What I didn’t know at the time is that she may have had every right to complain my about my nappy line. The use of clothes lines is officially banned in many areas! Millions of Americans are not even allowed to string a washing line even if they want to. I am shocked by this! Shocked I say.
As aware as I was that my propensity to air-dry clothing was culturally at odds with my neighbors, it wasn’t until I moved to the UK that I really gave it much thought. Here, despite postage-stamp-sized gardens (yards, no one grows vegetables in an English garden) the vast majority of people find a corner to string up a line and hang out the smalls.
I take great joy in this. It means that, like today, I can hang it up, sit back and watch the breeze blow the moisture away. It doesn’t cost me a dime. My neighbors don’t look at me like a freak. I’m doing something good for the environment, or rather not doing something bad, and my life seems somehow more complete.

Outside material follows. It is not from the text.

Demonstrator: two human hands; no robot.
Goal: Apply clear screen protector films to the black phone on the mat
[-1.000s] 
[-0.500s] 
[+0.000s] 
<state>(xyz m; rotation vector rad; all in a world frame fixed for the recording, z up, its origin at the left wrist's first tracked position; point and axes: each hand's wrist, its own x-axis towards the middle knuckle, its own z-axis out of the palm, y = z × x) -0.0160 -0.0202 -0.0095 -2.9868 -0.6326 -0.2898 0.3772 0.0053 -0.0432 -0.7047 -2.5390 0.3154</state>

Does this seem like I am contributing too much importance to a mere clothes line? Maybe; but it’s all true. I would like to think that as people become more environmentally aware the humble clothes line may come back in style; that instead of seeing a line of T-shirts, towels, and jeans as an indication that the owner couldn’t afford the electricity to dry them, they might be seen as proof that the owner was green conscious. More states need to follow the example of Florida, Colorado, Utah, Hawaii, Maine and Vermont, who have passed laws (it’s ridiculous but yes laws were necessary) forbidding bans on clotheslines. I look forward to the day when I can sit at home in the States and watch the clothes sway in the breeze, just like I can when at home in the UK.